His statement came as authoritative Saudi sources told Asharq Al-Awsat that the hijackers seized control of the tanker by using weapons that included shoulder-held anti-armor “RPJ” missives, adding at the same time that a Saudi team is closely watching the incident’s developments and the efforts to release the tanker, its cargo, and its crew. They also disclosed that efforts were underway to persuade Somali tribes to intervene to speed up the release.
Official sources meanwhile said the Saudi Embassy in Nairobi was holding meeting with [Somali] government officials to persuade tribal leaders to solve the crisis and release the Saudi tanker. An informed Saudi source also told Asharq Al-Awsat that the hijackers seized the tanker under threat of heavy weapons, among them the anti-armor “RPJs.” On his part, Prince Khalid Bin-Saud Bin-Khalid, the Saudi Foreign Ministry under secretary, asserted to Asharq Al-Awsat that his ministry was doing its role in this case on the instructions of the political leadership and foreign minister.
Prince Khalid, who is a member of team appointed to follow up developments in the tanker’s hijack, added that “ARAMCO” Company and the insurance company took the measures that are usually followed in such cases but he preferred not to give more details about these measures. He asserted however that there is a big government interest in this issue by the Saudi political leadership and said: “The Foreign Ministry is performing its role with the other concerned parties. This is the situation at present.”
Elsewhere, Nabil Khalaf Ashur, the ambassador of the Custodian of the Two Holy Mosques to Kenya, told Asharq Al-Awsat in a telephone interview from Nairobi that the real identity of the hijackers was not determined so far (yesterday afternoon), adding that there were no contacts between the kidnappers and the embassy. He said: “Contacts are being made between the embassy and the his Excellency the Somali prime minister, the first deputy, the Somali ambassador in Kenya, and also former Somali Prime Minister Hassan Abshar, and Puntland President Addi Musa for the purpose of mediating with the tribal and clan leaders to intervene and release the Saudi tanker.”
The Saudi ambassador pointed out that Dr. Nizar Madani, the Saudi minister of state for foreign affairs, and also Prince Khalid Bin-Saud, the Foreign Ministry under secretary, were following up all the contacts with the Somali officials and leaders. He stressed that all the ongoing contacts were aimed at securing the peaceful release of the tanker and its crew and expressed the hope that these contacts would bear fruit and bring about their return as soon as possible.
On its part, the international “Vela” Company which owns the Saudi supertanker refused to comment on the contacts between it and the hijackers. Mahir Sabur, the company’s press spokesman, stressed in a telephone contact with Asharq Al-Awsat from the company’s base in Dubai the company’s concern for the crew’s safety. When asked directly whether the company was asked for a ransom for releasing the vessel, he merely said: “No comment.”
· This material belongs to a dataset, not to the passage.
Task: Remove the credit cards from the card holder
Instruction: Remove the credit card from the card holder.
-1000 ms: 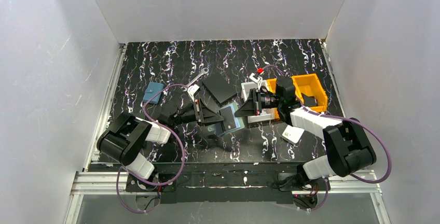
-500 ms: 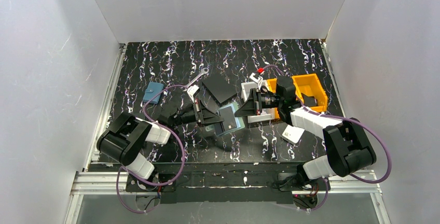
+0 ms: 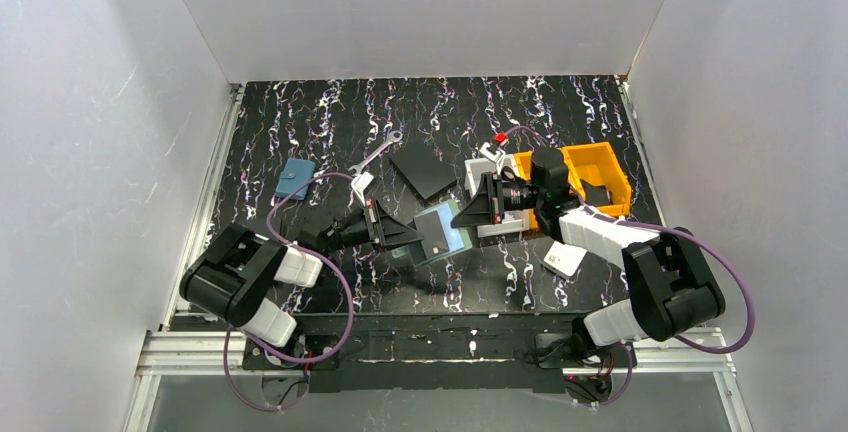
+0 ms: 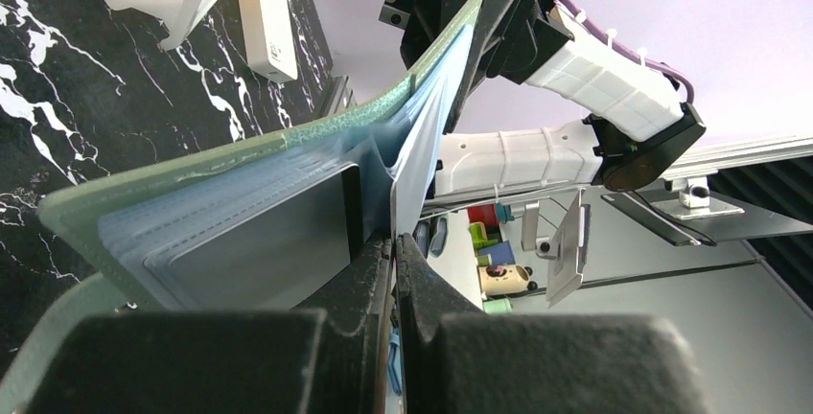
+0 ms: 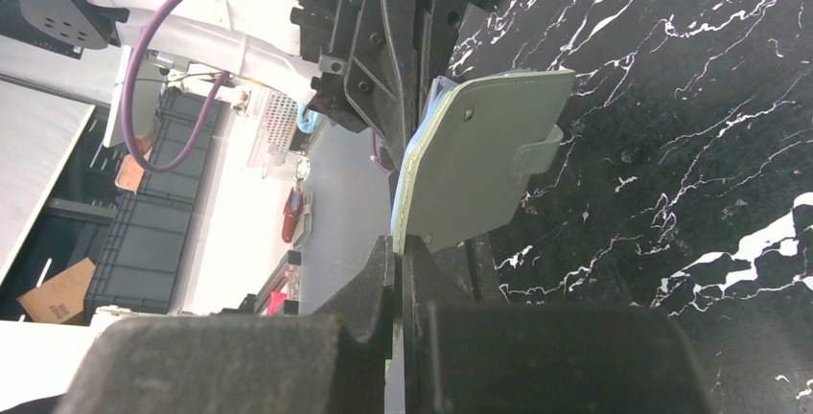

A spokesman for the US Fifth Fleet told Asharq al-Awsat that the Fifth Fleet was receiving periodic hourly reports assuring them about the safety of those detained on board the Saudi tanker. He stressed that the Saudi vessel was anchored alone near the Somali coasts that were totally free from any ships from other countries, “which makes it very difficult to fight them if international efforts were not united because they are experienced in the use of weapons and have high technical abilities. It becomes very difficult to resist them when they seize a ship because they have hostages.”